Nach dem Sieg im Vaterländischen Krieg und der Wiederherstellung der territorialen Integrität des Landes begann ein neues Kapitel – die schrittweise Rückkehr der Vertriebenen in ihre angestammten Gebiete in Karabach.
Mit der Rückkehr vieler Familien stellt sich nun die Frage, was mit den frei werdenden Wohnungen geschieht.
Das Staatliche Komitee für Flüchtlinge und Binnenvertriebene teilte mit, dass das vorrangige Rückkehrrecht auf die befreiten Gebiete jenen gewährt wird, die unter den schwierigsten Wohnbedingungen lebten. Vorrangig werden Familien umgesiedelt, die vorübergehend in baufälligen Gebäuden – Wohnheimen, Sanatorien, unvollendeten Bauten – oder in Wohnungen anderer Personen untergebracht waren.
Die in Baku, Sumgait und anderen Städten frei werdenden Wohnungen bleiben nicht leer, sondern werden vorübergehend an andere bedürftige Binnenvertriebene vergeben.
„Umsiedlungen aus speziell für Binnenvertriebene errichteten Wohnkomplexen kommen nur sehr selten vor. Wenn eine Wohnung frei wird, wird ihre erneute Zuteilung vor allem nach dem sozialen Status der Familie entschieden“, heißt es in der Mitteilung des Komitees.
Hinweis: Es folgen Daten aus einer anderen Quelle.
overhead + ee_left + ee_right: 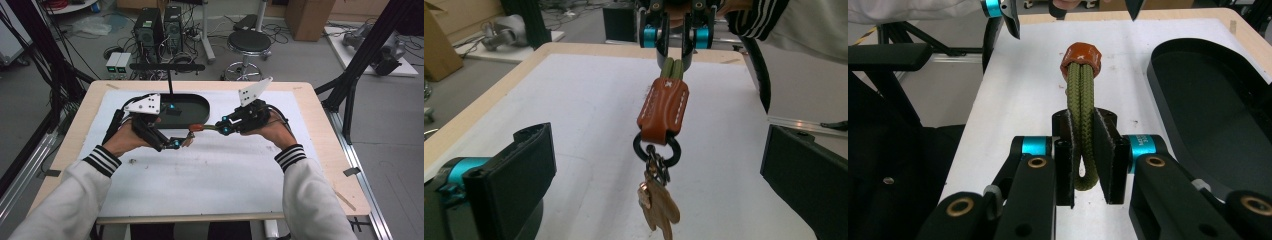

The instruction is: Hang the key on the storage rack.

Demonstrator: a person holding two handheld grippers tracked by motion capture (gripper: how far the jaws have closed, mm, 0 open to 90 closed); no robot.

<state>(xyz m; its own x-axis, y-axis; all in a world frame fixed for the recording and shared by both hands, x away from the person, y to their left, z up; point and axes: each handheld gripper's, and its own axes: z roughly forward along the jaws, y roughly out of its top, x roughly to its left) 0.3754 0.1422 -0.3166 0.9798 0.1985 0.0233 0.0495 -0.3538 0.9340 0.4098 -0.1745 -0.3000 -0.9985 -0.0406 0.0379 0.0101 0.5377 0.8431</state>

Gemäß Beschluss Nr. 65 des Ministerkabinetts von Aserbaidschan „Über die Vergabe von Wohnraum aus dem Fonds für die vorübergehende Unterbringung von Binnenvertriebenen“ besitzen diese Wohnungen einen besonderen Rechtsstatus: Sie dürfen weder verkauft, verschenkt, übertragen, vermietet, verpfändet noch auf andere Weise veräußert werden. Zudem ist es den Bewohnern untersagt, fremde Personen dort einziehen zu lassen.